[WHAT YOU WILL DO]: What do the lines from the top of the data through the line with "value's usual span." say? Quote them exactly and include both ends.

[Opening RECORDED DATA section]

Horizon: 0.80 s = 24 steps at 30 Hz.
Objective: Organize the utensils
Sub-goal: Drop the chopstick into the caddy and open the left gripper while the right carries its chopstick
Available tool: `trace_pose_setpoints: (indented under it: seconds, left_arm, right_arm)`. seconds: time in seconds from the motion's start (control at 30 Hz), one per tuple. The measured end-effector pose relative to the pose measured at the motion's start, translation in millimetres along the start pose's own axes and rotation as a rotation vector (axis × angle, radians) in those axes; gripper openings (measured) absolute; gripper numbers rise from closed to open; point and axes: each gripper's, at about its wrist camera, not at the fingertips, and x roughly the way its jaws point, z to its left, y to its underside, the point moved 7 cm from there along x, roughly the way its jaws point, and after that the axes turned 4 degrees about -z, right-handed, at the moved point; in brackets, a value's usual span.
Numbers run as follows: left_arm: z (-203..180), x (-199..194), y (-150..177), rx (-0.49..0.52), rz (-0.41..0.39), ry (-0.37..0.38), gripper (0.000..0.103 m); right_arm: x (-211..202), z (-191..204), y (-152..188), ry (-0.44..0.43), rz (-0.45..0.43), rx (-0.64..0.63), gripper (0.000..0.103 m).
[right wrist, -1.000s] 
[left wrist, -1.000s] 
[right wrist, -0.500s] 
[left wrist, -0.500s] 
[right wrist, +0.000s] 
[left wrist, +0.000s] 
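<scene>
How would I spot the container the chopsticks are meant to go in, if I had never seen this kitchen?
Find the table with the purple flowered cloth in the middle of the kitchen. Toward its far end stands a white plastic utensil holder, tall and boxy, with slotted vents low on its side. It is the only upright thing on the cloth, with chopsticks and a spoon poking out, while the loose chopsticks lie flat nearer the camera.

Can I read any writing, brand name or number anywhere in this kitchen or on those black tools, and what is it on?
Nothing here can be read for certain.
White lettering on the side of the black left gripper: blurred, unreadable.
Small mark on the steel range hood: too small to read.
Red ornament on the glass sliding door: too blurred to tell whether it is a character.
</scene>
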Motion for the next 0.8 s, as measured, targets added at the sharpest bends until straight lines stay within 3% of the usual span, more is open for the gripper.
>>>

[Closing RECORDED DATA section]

[OUTPUT]:
Horizon: 0.80 s = 24 steps at 30 Hz.
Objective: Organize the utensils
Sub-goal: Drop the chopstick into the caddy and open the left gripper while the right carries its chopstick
Available tool: `trace_pose_setpoints: (indented under it: seconds, left_arm, right_arm)`. seconds: time in seconds from the motion's start (control at 30 Hz), one per tuple. The measured end-effector pose relative to the pose measured at the motion's start, translation in millimetres along the start pose's own axes and rotation as a rotation vector (axis × angle, radians) in those axes; gripper openings (measured) absolute; gripper numbers rise from closed to open; point and axes: each gripper's, at about its wrist camera, not at the fingertips, and x roughly the way its jaws point, z to its left, y to its underside, the point moved 7 cm from there along x, roughly the way its jaws point, and after that the axes turned 4 degrees about -z, right-handed, at the moved point; in brackets, a value's usual span.

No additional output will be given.